ServiceNow's 30% Unemployment Warning and the Competence Inversion Problem in Entry-Level Labor Markets

ServiceNow CEO Bill McDermott issued a striking warning this week: unemployment among recent graduates could exceed 30 percent as AI agents absorb the routine tasks that once constituted entry-level work. McDermott's framing is worth taking seriously, not because the specific number is defensible with current evidence, but because the structural mechanism he is describing is real and underappreciated in most mainstream coverage. The problem is not simply that AI will eliminate jobs. The problem is that it will eliminate the specific jobs through which junior workers have historically developed into senior ones.

The Training Ladder Problem

Entry-level positions in knowledge work have never been primarily about output. They are competence-induction environments. A junior analyst running financial models, a new associate reviewing contracts, or a recent graduate processing client data is not being paid for the quality of that work alone. They are being paid to develop the structural understanding of the domain that will eventually make them useful at higher levels of abstraction. When AI agents absorb those tasks, the output is preserved but the induction is eliminated. McDermott acknowledged this directly, noting that digital workers will handle "much of the grunt work once used to train junior staff." This is a precise description of what Hatano and Inagaki (1986) call the difference between routine and adaptive expertise. Routine expertise is procedure-following; adaptive expertise is the principled understanding that allows performance in novel contexts. The grunt work was never just grunt work. It was the substrate for developing adaptive expertise.

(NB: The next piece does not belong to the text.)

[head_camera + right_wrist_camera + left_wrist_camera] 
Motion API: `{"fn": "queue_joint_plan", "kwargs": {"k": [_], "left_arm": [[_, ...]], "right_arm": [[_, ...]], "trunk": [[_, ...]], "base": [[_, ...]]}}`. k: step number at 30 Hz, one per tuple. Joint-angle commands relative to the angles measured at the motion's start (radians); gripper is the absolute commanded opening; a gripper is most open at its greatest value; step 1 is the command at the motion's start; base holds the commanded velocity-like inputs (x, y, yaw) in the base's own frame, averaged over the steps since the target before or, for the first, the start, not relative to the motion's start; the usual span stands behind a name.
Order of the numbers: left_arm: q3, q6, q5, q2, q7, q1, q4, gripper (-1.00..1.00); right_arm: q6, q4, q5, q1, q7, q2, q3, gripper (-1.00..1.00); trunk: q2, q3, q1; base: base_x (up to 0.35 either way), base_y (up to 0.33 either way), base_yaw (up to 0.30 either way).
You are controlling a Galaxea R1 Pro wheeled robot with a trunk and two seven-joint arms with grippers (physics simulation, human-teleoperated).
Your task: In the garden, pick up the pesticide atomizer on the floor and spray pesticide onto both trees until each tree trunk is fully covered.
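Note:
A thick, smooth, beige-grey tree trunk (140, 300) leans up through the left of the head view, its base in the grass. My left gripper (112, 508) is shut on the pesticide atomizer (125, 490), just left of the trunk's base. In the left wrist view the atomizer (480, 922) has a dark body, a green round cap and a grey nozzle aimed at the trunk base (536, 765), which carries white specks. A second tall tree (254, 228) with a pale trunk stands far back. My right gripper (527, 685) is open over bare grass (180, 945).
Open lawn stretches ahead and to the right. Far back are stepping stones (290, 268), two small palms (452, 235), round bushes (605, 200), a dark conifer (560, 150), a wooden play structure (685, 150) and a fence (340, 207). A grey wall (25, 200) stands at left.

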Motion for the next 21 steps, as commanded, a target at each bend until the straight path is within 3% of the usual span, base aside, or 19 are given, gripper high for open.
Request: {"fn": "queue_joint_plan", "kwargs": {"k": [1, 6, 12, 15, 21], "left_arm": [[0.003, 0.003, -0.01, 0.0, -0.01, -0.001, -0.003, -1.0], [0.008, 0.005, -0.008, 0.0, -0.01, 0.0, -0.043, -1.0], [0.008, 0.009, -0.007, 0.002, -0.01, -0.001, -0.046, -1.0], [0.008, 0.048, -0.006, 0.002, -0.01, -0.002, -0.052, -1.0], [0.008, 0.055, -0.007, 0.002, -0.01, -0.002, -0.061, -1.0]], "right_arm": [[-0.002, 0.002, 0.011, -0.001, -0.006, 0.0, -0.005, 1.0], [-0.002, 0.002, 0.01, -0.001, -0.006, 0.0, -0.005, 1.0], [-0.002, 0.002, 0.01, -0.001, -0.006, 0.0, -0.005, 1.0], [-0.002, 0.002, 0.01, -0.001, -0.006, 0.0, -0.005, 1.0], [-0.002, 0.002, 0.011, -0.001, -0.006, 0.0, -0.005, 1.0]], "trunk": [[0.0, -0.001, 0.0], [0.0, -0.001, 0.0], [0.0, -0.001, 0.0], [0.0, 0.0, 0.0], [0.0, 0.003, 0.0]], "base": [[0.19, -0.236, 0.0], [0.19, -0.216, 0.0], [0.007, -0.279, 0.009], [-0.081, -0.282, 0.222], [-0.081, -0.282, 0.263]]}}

Why Awareness of the Problem Does Not Solve It

The organizational response to displacement predictions like McDermott's typically converges on training interventions: AI literacy programs, reskilling initiatives, and structured exposure to AI tooling. These responses reflect a coherent instinct but contain a structural flaw that my dissertation research addresses directly. Algorithmic literacy research consistently shows that awareness of how algorithms function does not translate into improved performance outcomes (Kellogg, Valentine, and Christin, 2020). Knowing that an AI agent exists and handles certain tasks is categorically different from knowing how to build competence in an environment where those tasks are no longer available for human practice. Organizations that respond to McDermott's warning by adding AI literacy modules to onboarding programs are addressing the topography of the problem - what is visible, what is named - without addressing its topology, meaning the underlying shape of the competence-development constraint.

The Endogenous Competence Problem at Scale

The ALC framework I am developing argues that competencies in algorithmically-mediated environments develop endogenously through participation, not through prior training alone. Platform coordination does not assume ex-ante competence; it creates conditions under which competence either develops or does not, depending on how participation is structured. The same logic applies to AI-augmented organizations. If entry-level workers are no longer participating in the tasks through which domain schemas are induced, the organization faces what I would call the endogenous competence problem at scale: the pipeline through which adaptive expertise is produced has been disrupted, and no amount of explicit instruction straightforwardly replaces it. Gentner's (1983) structure-mapping theory is relevant here. Schema induction depends on repeated exposure to structurally similar problems across varying surface features. That is what grunt work provides. Removing it removes the variation set from which structural understanding is abstracted.

What McDermott's Warning Actually Predicts

The unemployment figure of 30 percent is less important than the distributional prediction embedded in McDermott's logic. If entry-level task absorption by AI is uniform across industries but competence development is not replaced, the variance in graduate outcomes will increase, not just the mean unemployment rate. This is consistent with the power-law distribution pattern that motivates the ALC framework: identical access to AI-augmented environments will produce dramatically different outcomes depending on whether workers can develop structural schemas in the absence of traditional induction pathways. Schor et al. (2020) document similar variance patterns in platform labor contexts, where access to platforms does not equalize outcomes. The graduate labor market of the next decade may exhibit the same structure: access to AI tools will be widely distributed, but the competence to use them adaptively will not be, because the induction mechanisms that previously produced that competence have been automated away.

The Organizational Design Implication

The practical question this raises is not how to train graduates on AI tools, but how to redesign entry-level participation so that schema induction occurs despite the absence of traditional task pipelines. That is a genuinely hard organizational design problem, and I do not think most firms are currently treating it as such. McDermott's warning deserves a more precise response than reskilling rhetoric. It deserves a structural analysis of where competence actually comes from, and what replaces it when the conditions that produced it are removed.

Gentner, D. (1983). Structure-mapping: A theoretical framework for analogy. Cognitive Science, 7(2), 155-170. Hatano, G., and Inagaki, K. (1986). Two courses of expertise. Research and Clinical Center for Child Development, 11, 27-36. Kellogg, K. C., Valentine, M. A., and Christin, A. (2020). Algorithms at work: The new contested terrain of control. Academy of Management Annals, 14(1), 366-410. Schor, J. B., Attwood-Charles, W., Cansoy, M., Ladegaard, I., and Wengronowitz, R. (2020). Dependence and precarity in the platform economy. Theory and Society, 49(5-6), 833-861.